◆ EXERCISE ◆
Leave every picture out and return the rest of the listing verbatim.
** DATA BLOCK follows **
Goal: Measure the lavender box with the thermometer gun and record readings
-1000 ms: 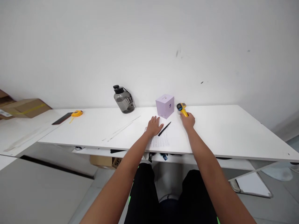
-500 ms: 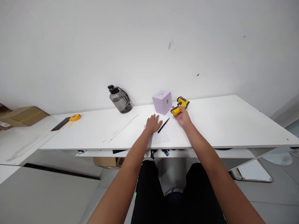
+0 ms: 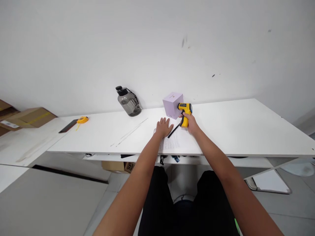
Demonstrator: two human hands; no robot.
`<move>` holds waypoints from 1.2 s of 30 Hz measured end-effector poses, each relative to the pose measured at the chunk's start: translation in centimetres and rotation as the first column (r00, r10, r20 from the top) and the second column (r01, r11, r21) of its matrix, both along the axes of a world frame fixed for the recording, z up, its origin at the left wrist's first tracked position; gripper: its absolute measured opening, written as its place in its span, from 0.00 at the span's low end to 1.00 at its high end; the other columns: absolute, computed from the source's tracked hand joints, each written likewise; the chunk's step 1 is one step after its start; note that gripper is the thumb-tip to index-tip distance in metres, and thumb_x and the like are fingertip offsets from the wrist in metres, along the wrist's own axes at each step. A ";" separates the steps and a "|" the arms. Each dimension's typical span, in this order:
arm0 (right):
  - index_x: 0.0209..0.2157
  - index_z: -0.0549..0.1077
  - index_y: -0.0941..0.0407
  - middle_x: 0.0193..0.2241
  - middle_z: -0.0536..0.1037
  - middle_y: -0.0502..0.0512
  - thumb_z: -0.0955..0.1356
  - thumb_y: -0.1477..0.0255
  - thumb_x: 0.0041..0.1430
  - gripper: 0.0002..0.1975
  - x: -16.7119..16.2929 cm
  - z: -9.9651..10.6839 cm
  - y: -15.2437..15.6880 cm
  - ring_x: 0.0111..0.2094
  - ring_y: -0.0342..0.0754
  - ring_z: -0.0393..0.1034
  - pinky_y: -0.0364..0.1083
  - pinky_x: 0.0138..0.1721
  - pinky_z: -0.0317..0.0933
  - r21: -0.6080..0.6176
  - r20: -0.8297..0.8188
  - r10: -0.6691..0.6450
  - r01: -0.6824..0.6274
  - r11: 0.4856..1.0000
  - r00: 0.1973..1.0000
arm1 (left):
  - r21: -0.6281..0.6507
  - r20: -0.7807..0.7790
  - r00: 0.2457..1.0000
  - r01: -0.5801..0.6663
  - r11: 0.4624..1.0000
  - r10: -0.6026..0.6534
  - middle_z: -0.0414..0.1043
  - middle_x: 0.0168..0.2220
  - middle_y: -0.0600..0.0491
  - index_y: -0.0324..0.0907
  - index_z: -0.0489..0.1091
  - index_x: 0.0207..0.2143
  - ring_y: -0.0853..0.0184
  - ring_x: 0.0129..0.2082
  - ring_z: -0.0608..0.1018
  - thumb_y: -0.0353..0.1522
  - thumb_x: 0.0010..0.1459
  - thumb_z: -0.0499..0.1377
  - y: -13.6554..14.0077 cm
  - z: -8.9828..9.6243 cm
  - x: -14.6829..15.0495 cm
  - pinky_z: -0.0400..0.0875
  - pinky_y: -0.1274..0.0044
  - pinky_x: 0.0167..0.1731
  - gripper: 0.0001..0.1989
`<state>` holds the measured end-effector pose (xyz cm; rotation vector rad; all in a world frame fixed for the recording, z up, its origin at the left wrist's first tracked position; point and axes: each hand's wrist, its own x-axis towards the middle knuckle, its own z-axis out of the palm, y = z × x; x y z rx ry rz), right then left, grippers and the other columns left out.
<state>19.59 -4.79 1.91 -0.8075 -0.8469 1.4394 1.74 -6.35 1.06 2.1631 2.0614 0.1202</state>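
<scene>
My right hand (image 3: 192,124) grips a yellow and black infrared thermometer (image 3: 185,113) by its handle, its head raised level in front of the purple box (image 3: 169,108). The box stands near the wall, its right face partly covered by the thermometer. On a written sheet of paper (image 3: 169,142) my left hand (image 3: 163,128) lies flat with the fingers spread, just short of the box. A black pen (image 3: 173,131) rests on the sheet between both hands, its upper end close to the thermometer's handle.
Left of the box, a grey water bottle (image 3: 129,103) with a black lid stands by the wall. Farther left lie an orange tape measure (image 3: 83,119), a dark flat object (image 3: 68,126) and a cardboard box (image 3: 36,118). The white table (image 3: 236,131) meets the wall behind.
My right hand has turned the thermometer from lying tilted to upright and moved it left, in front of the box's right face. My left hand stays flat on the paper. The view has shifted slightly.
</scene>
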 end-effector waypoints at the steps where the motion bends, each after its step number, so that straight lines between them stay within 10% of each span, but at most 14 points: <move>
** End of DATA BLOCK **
◆ RESULT ◆
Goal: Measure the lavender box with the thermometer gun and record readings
-1000 ms: 
-500 ms: 
+0 ms: 
Demonstrator: two human hands; no robot.
`<move>` holds waypoints from 1.2 s of 30 Hz measured end-effector poses, each relative to the pose measured at the chunk's start: translation in centimetres and rotation as the first column (r00, r10, r20 from the top) and the second column (r01, r11, r21) of its matrix, both along the axes of a world frame fixed for the recording, z up, its origin at the left wrist's first tracked position; gripper: its absolute measured opening, written as its place in its span, from 0.00 at the span's low end to 1.00 at its high end; the other columns: absolute, computed from the source's tracked hand joints, each written likewise; the chunk's step 1 is one step after its start; note that gripper is the thumb-tip to index-tip distance in metres, and thumb_x and the like are fingertip offsets from the wrist in metres, along the wrist's own axes at each step. A ";" separates the steps and a "|" the arms. Each dimension's typical span, in this order:
arm0 (right):
  - index_x: 0.0209..0.2157
  - index_z: -0.0549..0.1077
  - index_y: -0.0941..0.0407
  - middle_x: 0.0193..0.2241
  - middle_z: -0.0536..0.1037
  - middle_y: -0.0502..0.0512
  - thumb_z: -0.0955..0.1356
  - thumb_y: -0.1477..0.0255
  - thumb_x: 0.0041..0.1430
  - gripper: 0.0002..0.1975
  - x: -16.7119..16.2929 cm
  - z: -9.9651..10.6839 cm
  - y: -15.2437..15.6880 cm
  - ring_x: 0.0111..0.2094
  - ring_y: -0.0342..0.0754
  - ring_z: -0.0393..0.1034
  - pinky_y: -0.0364..0.1083
  - pinky_x: 0.0138..0.1721
  - pinky_z: -0.0317..0.0933
  - r21: -0.6080..0.6176
  - r20: -0.8297..0.8188
  - r10: -0.6691..0.6450
  - r01: -0.6824..0.6274
  - r11: 0.4856..1.0000
  - r00: 0.1973..1.0000
arm1 (left):
  - r21: -0.6281..0.6507
  - r20: -0.7807..0.7790
  - r00: 0.2457..1.0000
  - r01: -0.5801..0.6663
  - r11: 0.4624..1.0000
  - r10: -0.6026..0.6534
  - middle_z: -0.0414..0.1043
  - middle_x: 0.0168..0.2220
  - middle_y: -0.0600..0.0491
  - index_y: -0.0324..0.0907
  - index_z: -0.0489..0.1091
  - index_x: 0.0207..0.2143
  - ring_y: -0.0853..0.0184
  - ring_x: 0.0129..0.2082
  - ring_z: -0.0608..0.1018
  - thumb_y: -0.0353..0.1522
  - thumb_x: 0.0010..0.1459
  - thumb_z: -0.0499..0.1377
  - y: -13.6554..14.0077 cm
  - z: -8.9828..9.6243 cm
  - x: -14.6829..15.0495 cm
  - pinky_z: -0.0400..0.0875
  - pinky_y: -0.1274..0.0044
  - pinky_x: 0.0167..0.1731
  - gripper: 0.0001..0.1989
`<state>` holds the measured end-effector pose (xyz cm; rotation vector rad; all in a world frame fixed for the recording, z up, its origin at the left wrist's first tracked position; point and axes: each hand's wrist, its own x-axis towards the middle knuckle, its own z-axis out of the palm, y = z × x; x y z rx ry rz), right then left, grippers and the other columns left out.
<state>19.59 -4.79 1.91 -0.8075 -0.8469 1.4394 1.74 -6.35 1.06 2.1631 2.0614 0.1202</state>
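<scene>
My right hand (image 3: 192,124) grips a yellow and black infrared thermometer (image 3: 185,113) by its handle, its head raised level in front of the purple box (image 3: 169,108). The box stands near the wall, its right face partly covered by the thermometer. On a written sheet of paper (image 3: 169,142) my left hand (image 3: 163,128) lies flat with the fingers spread, just short of the box. A black pen (image 3: 173,131) rests on the sheet between both hands, its upper end close to the thermometer's handle.
Left of the box, a grey water bottle (image 3: 129,103) with a black lid stands by the wall. Farther left lie an orange tape measure (image 3: 83,119), a dark flat object (image 3: 68,126) and a cardboard box (image 3: 36,118). The white table (image 3: 236,131) meets the wall behind.
My right hand has turned the thermometer from lying tilted to upright and moved it left, in front of the box's right face. My left hand stays flat on the paper. The view has shifted slightly.
</scene>
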 end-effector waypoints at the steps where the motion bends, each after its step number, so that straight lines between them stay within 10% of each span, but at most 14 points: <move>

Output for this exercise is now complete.